Alexei, a 29-year-old veteran from Yekaterinburg, told FederalPress in February that he now struggles with chronic pain and psychological burnout.
"I last two or three months at most. Then I leave. But I have to feed my kids." His wife retrained as an office manager to support the family.
The few veterans who do find work tend to land in roles that require no interaction with the public: delivery drivers, construction crews, remote office work. Positions that place them in charge of pupils are the exception, not the rule.
A state of tolerance, not trust
"The psychological factor is extremely important here. We understand that a large number of men have certain syndromes... something we saw after both the first and second Chechen wars. But this calls for careful selection and understanding: no two employees are exactly alike," security analyst Pyotr Fefelov told RTVI in June.
And yet, in some cases, veterans are not just allowed near schools -- they are celebrated by them.
According to TASS, more than 200 schools now bear the names of SMO veterans. Some serve as instructors or lead "military-patriotic clubs" aimed at cultivating loyalty to the state and familiarity with military doctrine.

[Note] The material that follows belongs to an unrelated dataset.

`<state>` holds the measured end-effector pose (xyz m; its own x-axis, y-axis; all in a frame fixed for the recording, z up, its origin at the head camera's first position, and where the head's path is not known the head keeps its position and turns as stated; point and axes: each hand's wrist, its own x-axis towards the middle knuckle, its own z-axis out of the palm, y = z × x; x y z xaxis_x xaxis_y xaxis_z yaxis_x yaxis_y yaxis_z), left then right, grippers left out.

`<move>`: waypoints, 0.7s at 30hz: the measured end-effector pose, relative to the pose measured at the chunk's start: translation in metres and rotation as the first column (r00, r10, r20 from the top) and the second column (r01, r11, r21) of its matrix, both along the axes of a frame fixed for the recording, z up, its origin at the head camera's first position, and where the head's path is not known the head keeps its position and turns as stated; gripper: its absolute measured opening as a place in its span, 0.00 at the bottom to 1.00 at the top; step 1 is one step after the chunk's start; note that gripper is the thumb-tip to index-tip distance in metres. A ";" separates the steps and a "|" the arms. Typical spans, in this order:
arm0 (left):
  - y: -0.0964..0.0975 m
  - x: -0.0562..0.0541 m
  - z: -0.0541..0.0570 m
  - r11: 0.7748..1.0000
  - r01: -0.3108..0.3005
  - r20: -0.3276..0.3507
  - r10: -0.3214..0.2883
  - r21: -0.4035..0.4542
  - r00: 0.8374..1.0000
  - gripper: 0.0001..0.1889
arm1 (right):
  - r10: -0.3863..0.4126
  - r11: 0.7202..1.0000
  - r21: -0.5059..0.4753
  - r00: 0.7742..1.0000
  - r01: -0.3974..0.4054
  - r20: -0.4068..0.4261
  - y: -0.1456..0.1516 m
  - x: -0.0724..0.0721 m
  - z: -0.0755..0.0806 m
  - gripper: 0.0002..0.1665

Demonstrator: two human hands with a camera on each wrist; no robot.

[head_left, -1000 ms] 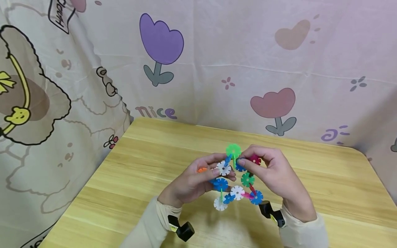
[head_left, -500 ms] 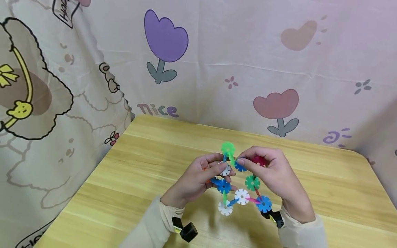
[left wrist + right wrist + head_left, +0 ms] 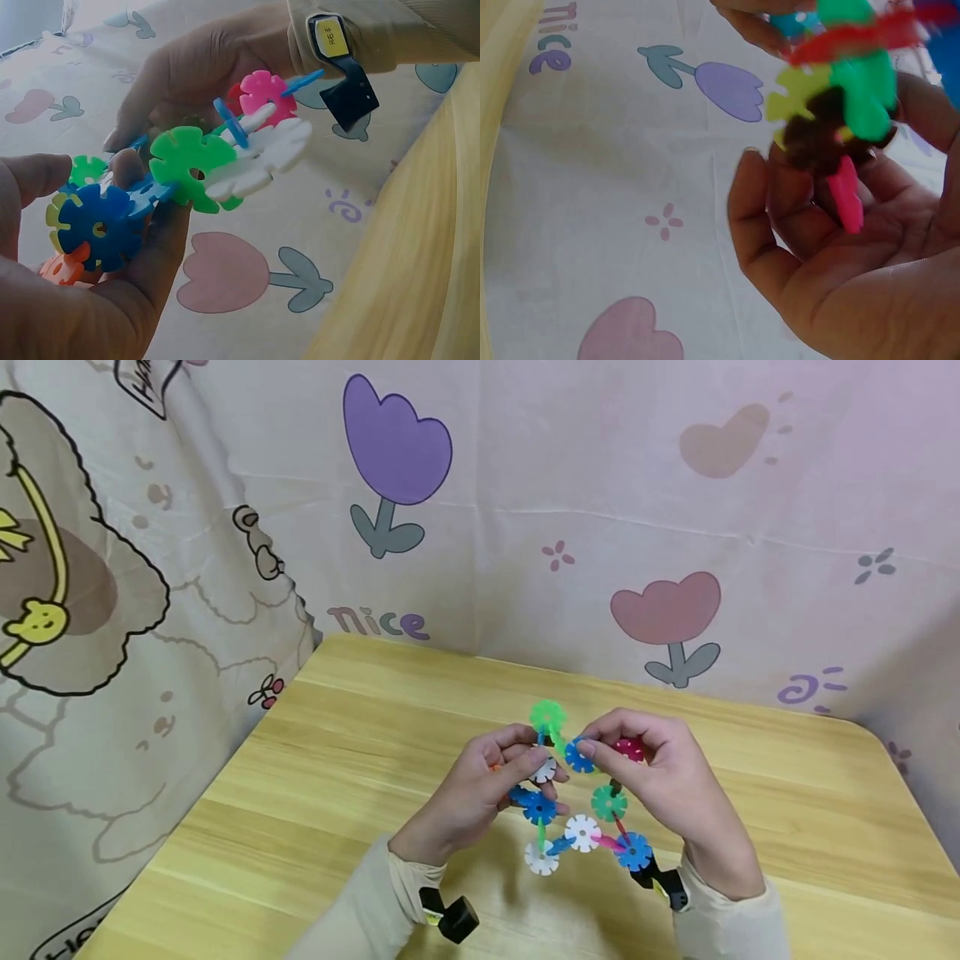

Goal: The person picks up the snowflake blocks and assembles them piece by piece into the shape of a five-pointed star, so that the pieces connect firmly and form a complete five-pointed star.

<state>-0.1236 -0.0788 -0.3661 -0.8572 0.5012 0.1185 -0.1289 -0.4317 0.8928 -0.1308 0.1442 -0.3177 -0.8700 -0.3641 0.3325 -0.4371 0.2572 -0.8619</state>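
Observation:
Several notched plastic discs, slotted together into a ring, hang between the two hands above the table. My left hand [image 3: 465, 802] pinches a white disc [image 3: 545, 771] on the ring's left side, thumb in front and fingers behind. With thumb and index finger, my right hand [image 3: 667, 777] pinches a blue disc [image 3: 577, 757] at the upper right. A light green disc [image 3: 548, 717] tops the ring, and a magenta disc [image 3: 629, 750] lies partly behind the right fingers. In the right wrist view, a dark brown disc [image 3: 810, 142] and a yellow one [image 3: 799, 94] show near the fingers.
The wooden table [image 3: 300, 793] spreads below both hands. A patterned cloth [image 3: 525, 460] hangs behind it and along its left side. Black wrist cameras [image 3: 457, 920] sit on the cuffs, the right one close to the ring's lower blue disc [image 3: 634, 852].
The light green disc has shifted left, and the ring's lower right part has swung right and slightly down. The blue disc in the right hand now shows more of its face. Both grips stay.

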 end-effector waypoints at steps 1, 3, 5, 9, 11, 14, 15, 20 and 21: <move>0.000 0.000 0.000 1.000 -0.005 -0.001 0.005 -0.004 1.000 0.14 | 0.002 1.000 0.016 1.000 -0.002 -0.009 0.001 0.000 0.000 0.06; 0.000 -0.001 -0.001 1.000 -0.011 -0.006 0.010 -0.008 1.000 0.13 | 0.008 0.999 0.048 1.000 -0.007 -0.024 0.002 0.001 0.001 0.07; 0.000 -0.002 -0.001 1.000 -0.011 -0.015 0.011 -0.017 1.000 0.13 | 0.018 0.997 0.073 0.999 -0.015 -0.038 0.002 0.001 0.001 0.08; 0.000 -0.003 -0.003 1.000 -0.010 -0.034 0.009 -0.030 0.999 0.14 | 0.018 0.994 0.108 0.998 -0.011 -0.063 0.001 0.002 0.001 0.11; 0.000 -0.003 -0.003 0.999 -0.013 -0.035 0.011 -0.033 0.999 0.15 | 0.014 0.993 0.114 0.998 -0.007 -0.061 0.000 0.002 0.000 0.12; 0.000 -0.003 -0.003 0.999 -0.031 -0.031 0.029 -0.045 0.999 0.16 | 0.011 0.994 0.106 0.999 -0.007 -0.037 -0.001 0.002 0.000 0.13; 0.000 -0.003 -0.003 0.998 -0.039 -0.032 0.038 -0.054 0.999 0.16 | 0.012 0.995 0.097 1.000 -0.009 -0.026 -0.001 0.001 0.000 0.13; -0.001 -0.002 -0.001 0.993 -0.075 -0.052 0.070 -0.093 0.996 0.16 | 0.013 0.999 0.032 1.000 -0.013 0.007 -0.004 -0.001 -0.002 0.13; -0.002 -0.002 -0.001 0.992 -0.080 -0.057 0.074 -0.100 0.996 0.16 | 0.012 1.000 0.023 1.000 -0.012 0.006 -0.005 -0.001 -0.002 0.14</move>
<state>-0.1256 -0.0805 -0.3669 -0.8875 0.4457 0.1170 -0.0499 -0.3452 0.9372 -0.1323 0.1392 -0.3201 -0.8676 -0.3819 0.3184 -0.4348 0.2720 -0.8585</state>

"This is a perversion of the values on which the system for educating and raising children should be built," journalist Sabohat Rakhmonova told Kontur in April. "Naming schools after aggressors is real blasphemy."
Meanwhile, courts routinely treat military service as a mitigating factor during sentencing. Veterans accused of crimes often receive reduced penalties, or none at all.
In March, the State Duma supported a bill allowing SMO veterans to cancel debts of up to 1 million RUB ($12,808) without court proceedings, so long as they can present proof of military participation.
At the national level, shows like Life Goes On attempt to portray veterans as successfully reentering society. Their hardships go away with the right retraining, the right mentor, the right job. But these stories are curated exceptions.
In reality, Russia is facing the fallout of its own war. Whatever the Kremlin claims, Russian society sees these veterans of an invasion as a threat, not as heroes.